Rati Misra, who is an advisor at the National Centre for Promotion of Employment for Disabled People (NCPEDP), said standardisation will help in the absorption of variations in the ISL. She said in India, people have largely been following either the British or the American Sign Language – depending on who set up the schools in India – along with the influence of their own local language. “So there is a need to standardise the language as there are a lot of variations,” she said.

“Sometimes for indicating one thing, you find people using different signs. For a girl, in north India, the sign is to point at the nose ring. Whereas in the south, the person points at the bindi or the centre of the forehead. On the other hand, there are certain words for which the sign is the same – as for couple and pair,” Misra said.

These variations will lead to problems if ISL is used in higher education and other advanced needs without standardisation, she said.

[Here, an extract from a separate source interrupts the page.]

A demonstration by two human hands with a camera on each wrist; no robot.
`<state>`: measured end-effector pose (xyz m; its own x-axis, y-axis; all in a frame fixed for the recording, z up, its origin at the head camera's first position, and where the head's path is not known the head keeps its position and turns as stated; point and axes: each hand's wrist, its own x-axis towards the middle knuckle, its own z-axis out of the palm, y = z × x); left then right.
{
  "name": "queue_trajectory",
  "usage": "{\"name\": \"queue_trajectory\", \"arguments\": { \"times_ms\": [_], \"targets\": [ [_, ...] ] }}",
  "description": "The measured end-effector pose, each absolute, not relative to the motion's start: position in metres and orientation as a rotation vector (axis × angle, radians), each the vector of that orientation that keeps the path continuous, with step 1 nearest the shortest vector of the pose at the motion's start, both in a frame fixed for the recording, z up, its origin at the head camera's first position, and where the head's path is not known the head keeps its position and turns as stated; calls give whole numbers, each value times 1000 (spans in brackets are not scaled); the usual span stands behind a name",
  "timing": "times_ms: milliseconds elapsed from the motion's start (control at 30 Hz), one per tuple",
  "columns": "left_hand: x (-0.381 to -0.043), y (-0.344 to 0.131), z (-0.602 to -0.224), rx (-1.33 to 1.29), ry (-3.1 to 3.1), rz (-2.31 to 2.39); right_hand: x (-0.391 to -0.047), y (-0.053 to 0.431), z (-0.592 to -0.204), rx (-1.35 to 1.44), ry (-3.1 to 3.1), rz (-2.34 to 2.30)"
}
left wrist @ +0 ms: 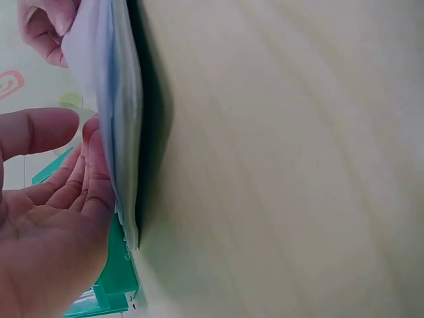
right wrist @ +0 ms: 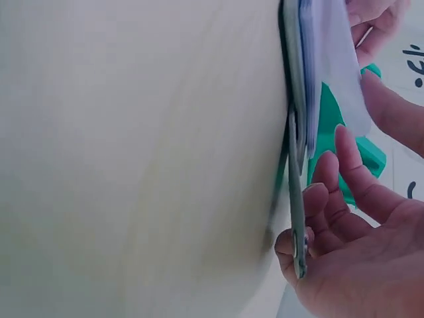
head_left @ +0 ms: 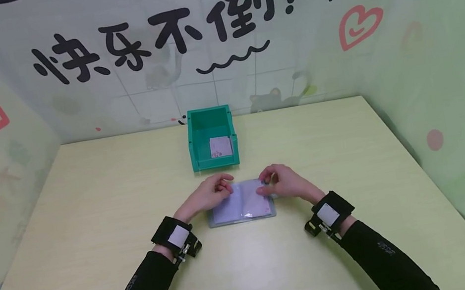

It is crucial for teachers to receive proper training, she said. “Even when you talk of academics, the reason why persons with hearing disabilities drop out much earlier, usually by Class VIII, is that the teachers do not know the sign language to teach the children beyond that level. This exercise would remove such shortcomings.”

Also Read: ‘Inclusivity Through Music’: India’s First Sign Language Rap Video

‘Make ISL official language’

Disability rights activist Satendra Singh said it is important to standardise ISL to enable people from one part of the country to understand those from another part through sign language. “There are regional variations rights now which make this difficult. I remember we had a conference in Delhi, where there were people from Hyderabad and from north India. Those from Hyderabad faced a lot of problem in understanding what was being conveyed through sign language. That needs to be addressed.”

He demanded that ISL should be considered an official language. “This has been a long-standing demand of the disabled community because even at important national events or meets, ISL is not used right now and this prohibits the deaf from understanding what is being said.”

This can have serious consequences, Singh said, pointing out that a recent global survey showed that in a large number of countries, including India, the government’s press briefings on COVID-19 were not inclusive for deaf people. “Sign language was not used,” he said.

‘Regional consultation needed on standardisation’

During the exercise to standardise ISL, Singh said regional consultation is necessary. “This is important to ensure that only Delhi-based or north Indian organisations do not determine how it is standardised. You need to have stakeholders from the south, west, east and northeast India too during such deliberations.”

Also, he said, the needs of deaf-blind should be addressed. “They depend on tactile sign language and communicate by touching the hand. They prefer American Sign Language. It is easier for them and so their genuine concerns should be taken into account.”

Note: The word ‘flaw’ was removed from Rati Misra’s description of the ISL as that was not the word she had used.